== SOURCE DATA ==

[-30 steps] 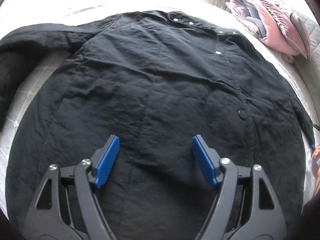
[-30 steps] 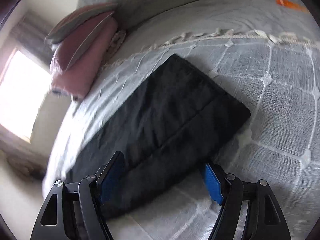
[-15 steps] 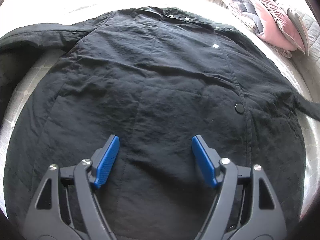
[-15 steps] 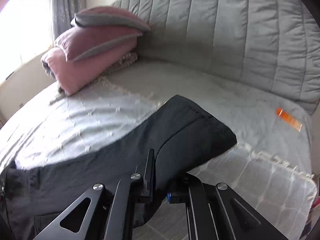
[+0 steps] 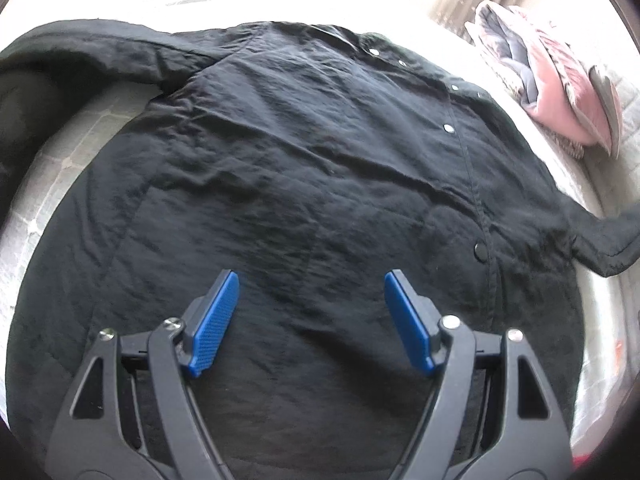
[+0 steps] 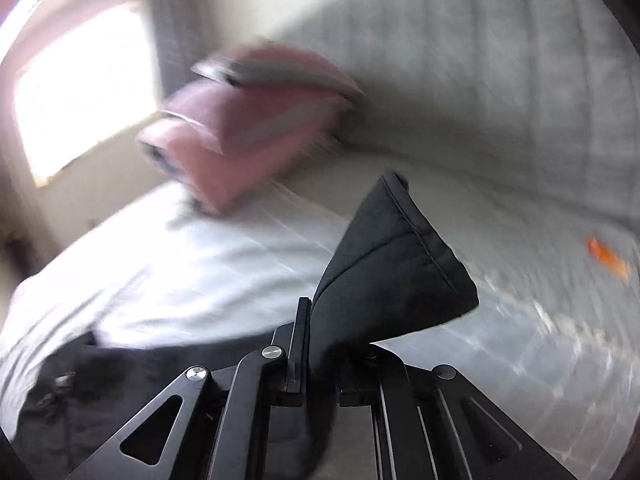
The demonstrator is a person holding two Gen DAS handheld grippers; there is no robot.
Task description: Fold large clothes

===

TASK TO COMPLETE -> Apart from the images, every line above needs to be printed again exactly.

TASK OUTPUT ->
[-30 steps] 
[-30 steps] 
[-15 steps] 
[-15 steps] 
[+0 steps] 
[+0 steps] 
The demonstrator is a person holding two Gen DAS handheld grippers; there is no robot.
Task description: Fold large clothes

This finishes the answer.